The other kids were very jealous, but distracted for awhile at the arcade, where younger son won a plastic sheep. (I should note that the kids probably watched fewer innings than they ignored while doing other things.) Then someone told them that you can sometimes find foul balls that have bounced over the wall around the side of the stadium, so they all raced around to do that. Son's friend managed to find THREE balls, to everyone's astonishment. And he wanted to keep all of them. Older son managed to convince lucky boy to give one to his friend who'd never seen a game before, and that friend managed to convince lucky boy to give another ball to younger son for inviting him to the game. Then older son sulked, as he was the only one with no ball, until he was given the muddiest and most shredded baseball ever pulled out of the muck behind a stadium. It was near that site that we watched the post-game fireworks, in the picnic field near the parking lot. Older son's friend thought the explosions were too loud but younger son's friend shrieked about how the fireworks were the BEST, even though we all almost got kicked out because he crossed the caution tape to look for MORE balls. He departed in the best mood ever and I would say his first baseball game was a rousing success. Moral: the Majors may be the Majors, but minor league baseball is in a class all of its own so far as entertainment goes. Particularly if you're with kids who don't particularly care that your team lost both games by embarrassing margins.
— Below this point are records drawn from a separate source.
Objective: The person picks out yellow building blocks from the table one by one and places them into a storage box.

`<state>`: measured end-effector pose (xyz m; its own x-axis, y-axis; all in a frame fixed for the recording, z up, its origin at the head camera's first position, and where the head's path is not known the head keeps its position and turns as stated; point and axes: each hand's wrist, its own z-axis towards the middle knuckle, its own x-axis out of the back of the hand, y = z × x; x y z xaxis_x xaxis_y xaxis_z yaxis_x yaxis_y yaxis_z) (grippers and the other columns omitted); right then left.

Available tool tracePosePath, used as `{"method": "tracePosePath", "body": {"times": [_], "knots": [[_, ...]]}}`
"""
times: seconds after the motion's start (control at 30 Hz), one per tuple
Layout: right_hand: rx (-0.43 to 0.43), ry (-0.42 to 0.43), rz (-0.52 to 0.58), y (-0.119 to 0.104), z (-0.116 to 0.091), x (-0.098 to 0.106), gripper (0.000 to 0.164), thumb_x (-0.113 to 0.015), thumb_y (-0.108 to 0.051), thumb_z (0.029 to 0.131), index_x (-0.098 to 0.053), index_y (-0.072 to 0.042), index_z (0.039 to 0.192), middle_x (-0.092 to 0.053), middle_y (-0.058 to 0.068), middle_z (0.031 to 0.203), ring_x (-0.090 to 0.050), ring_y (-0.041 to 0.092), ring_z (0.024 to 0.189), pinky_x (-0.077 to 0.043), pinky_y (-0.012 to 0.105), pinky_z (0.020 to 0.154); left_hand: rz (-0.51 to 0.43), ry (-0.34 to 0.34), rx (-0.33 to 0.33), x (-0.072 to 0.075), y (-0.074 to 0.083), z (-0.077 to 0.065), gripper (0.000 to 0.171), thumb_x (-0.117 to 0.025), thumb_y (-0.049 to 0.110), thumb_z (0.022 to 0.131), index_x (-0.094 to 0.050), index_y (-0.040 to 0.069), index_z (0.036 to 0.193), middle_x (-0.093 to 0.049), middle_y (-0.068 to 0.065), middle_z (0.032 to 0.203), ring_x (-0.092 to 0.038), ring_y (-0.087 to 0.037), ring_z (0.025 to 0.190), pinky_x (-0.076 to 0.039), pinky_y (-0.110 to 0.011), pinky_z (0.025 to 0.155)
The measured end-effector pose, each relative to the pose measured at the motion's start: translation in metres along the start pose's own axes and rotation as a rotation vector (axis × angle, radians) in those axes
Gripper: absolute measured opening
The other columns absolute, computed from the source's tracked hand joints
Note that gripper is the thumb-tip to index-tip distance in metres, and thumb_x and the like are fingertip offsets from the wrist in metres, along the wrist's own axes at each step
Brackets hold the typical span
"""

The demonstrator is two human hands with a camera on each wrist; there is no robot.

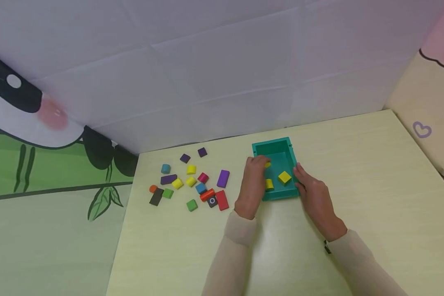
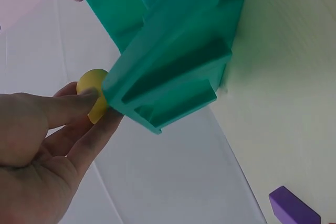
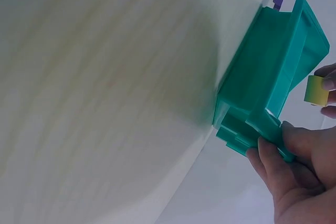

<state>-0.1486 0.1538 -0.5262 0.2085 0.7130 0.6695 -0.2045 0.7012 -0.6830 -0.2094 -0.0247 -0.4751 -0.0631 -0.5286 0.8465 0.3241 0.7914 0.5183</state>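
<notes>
A teal plastic bin [image 1: 277,148] stands on the table, with a yellow cube [image 1: 284,177] and another yellow block [image 1: 269,184] inside. My left hand [image 1: 253,185] is over the bin's left side. Between thumb and fingers it pinches a yellow block [image 2: 90,82] with a curved side, also visible as a yellow block [image 3: 316,91] in the right wrist view. On the other side, my right hand [image 1: 317,201] holds the bin's right wall; the right wrist view shows its thumb and fingers [image 3: 270,163] pinching the rim.
Left of the bin lie several scattered toy blocks, among them a purple block [image 1: 223,179], a red block [image 1: 222,200], a green block [image 1: 192,205] and a black block [image 1: 156,197]. A pale cloth wall [image 1: 222,90] rises behind the table [image 1: 281,255].
</notes>
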Motion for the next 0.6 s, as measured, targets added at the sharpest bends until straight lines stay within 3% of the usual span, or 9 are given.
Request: {"method": "tracePosePath", "body": {"times": [0.4,0.6], "knots": [[0.045,0.043,-0.011,0.002,0.0,-0.003,0.055,-0.077,0.015,0.086,-0.06,0.011,0.138,-0.058,0.025,0.146,-0.061,0.046,0.126,-0.056,0.056,0.095,0.104,-0.076,-0.048,-0.016,0.004,0.008,0.037,-0.062,-0.01,0.101,-0.07,0.007,0.132,-0.071,-0.005,0.135,-0.057,-0.023,0.12,-0.051,-0.025,0.108],[0.059,0.049,-0.008,0.004,0.0,-0.005,0.055,-0.077,0.016,0.086,-0.061,0.011,0.138,-0.058,0.025,0.146,-0.062,0.046,0.125,-0.057,0.056,0.095,0.213,-0.096,-0.075,-0.022,0.005,0.009,0.036,-0.065,-0.007,0.101,-0.071,0.008,0.133,-0.071,-0.006,0.135,-0.058,-0.022,0.12,-0.051,-0.024,0.108]]}}
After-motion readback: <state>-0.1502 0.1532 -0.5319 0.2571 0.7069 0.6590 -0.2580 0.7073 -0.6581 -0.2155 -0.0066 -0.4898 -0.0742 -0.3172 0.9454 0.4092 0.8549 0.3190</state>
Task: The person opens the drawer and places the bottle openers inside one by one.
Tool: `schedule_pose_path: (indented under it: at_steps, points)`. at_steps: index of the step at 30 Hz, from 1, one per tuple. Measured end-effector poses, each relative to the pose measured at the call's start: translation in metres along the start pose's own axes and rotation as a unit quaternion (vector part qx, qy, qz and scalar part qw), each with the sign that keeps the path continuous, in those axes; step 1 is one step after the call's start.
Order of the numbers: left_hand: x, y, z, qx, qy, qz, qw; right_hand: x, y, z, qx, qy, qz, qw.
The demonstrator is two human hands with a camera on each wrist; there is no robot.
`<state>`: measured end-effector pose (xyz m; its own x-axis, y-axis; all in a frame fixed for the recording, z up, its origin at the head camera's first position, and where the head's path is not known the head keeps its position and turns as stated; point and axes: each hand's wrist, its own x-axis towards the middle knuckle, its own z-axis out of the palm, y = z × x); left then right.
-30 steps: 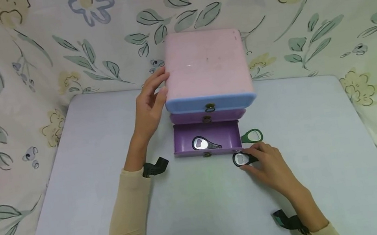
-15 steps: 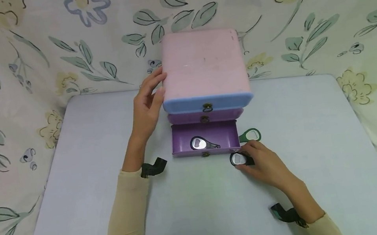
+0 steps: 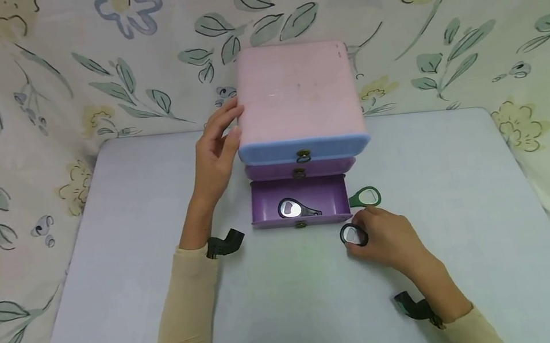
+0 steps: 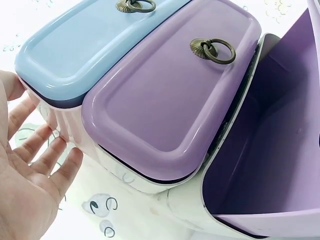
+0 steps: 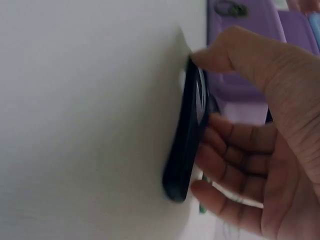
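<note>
My left hand (image 3: 215,165) rests its fingertips on the left side of a pink drawer cabinet (image 3: 298,90), fingers loosely spread in the left wrist view. With thumb and fingers, my right hand (image 3: 393,237) holds a black bottle opener (image 3: 353,235) just in front of the drawer's right corner; its handle is mostly hidden by the hand in the head view. The right wrist view shows the opener (image 5: 185,135) edge-on, close over the table. Another black bottle opener (image 3: 291,208) lies in the pulled-out purple bottom drawer (image 3: 263,199). A green bottle opener (image 3: 369,196) lies beside that drawer, partly hidden.
Above the bottom drawer are a purple middle drawer (image 3: 275,171) and a blue top drawer (image 3: 272,153), both pushed in, with ring pulls. The white table (image 3: 283,309) runs back to a floral cloth (image 3: 136,68).
My right hand has drawn its grip closer round the bottle opener and tilted it, covering more of the handle. The left hand stays on the cabinet; the head view shifted slightly.
</note>
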<state>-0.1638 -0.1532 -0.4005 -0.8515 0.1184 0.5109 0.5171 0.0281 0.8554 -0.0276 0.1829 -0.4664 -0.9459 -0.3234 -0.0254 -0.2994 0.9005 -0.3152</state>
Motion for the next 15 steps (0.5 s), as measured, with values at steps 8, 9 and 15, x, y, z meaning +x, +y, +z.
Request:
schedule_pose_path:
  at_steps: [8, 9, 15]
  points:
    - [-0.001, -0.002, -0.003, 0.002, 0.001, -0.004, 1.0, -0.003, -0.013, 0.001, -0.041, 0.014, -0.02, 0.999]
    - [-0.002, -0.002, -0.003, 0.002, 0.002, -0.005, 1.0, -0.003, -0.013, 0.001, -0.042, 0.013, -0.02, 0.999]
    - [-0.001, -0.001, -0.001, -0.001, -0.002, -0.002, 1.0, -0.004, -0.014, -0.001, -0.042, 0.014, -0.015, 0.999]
Harry Grove Stadium in the early evening, shortly after the Keys lost the game that started last night and was postponed for rain at 7-7. They Indians are leading the Carolina League while the Keys are in last place, so that was impressive while it lasted. The field in the rear left below the tent is where the kids did a lot of running around.


Son's friend's game ball as caught on the hillside when it went foul and his foam finger autographed by Keyote...


...the coyote mascot seen here dancing on the Keys' dugout.


Every time we see the Kinston Indians play, it seems, they have some player I like simply based on his name. Two summers ago it was Aubrey. This year it was...well, sort of a related reference to me. *g*


And after the game, the fireworks! We watched from near the parking lot to get a jump on traffic. Here is the scoreboard illuminated by the lights and smoke.


I suppose I should post some photos of actual baseball but I will do that some other time, as baseball was not always the primary focus for anyone in a stadium with a carousel, arcade, pina colada stand, etc. And I am way behind on comments, I know, and must catch up. Sunday we are going to the Washington Folk Festival so it probably won't be then!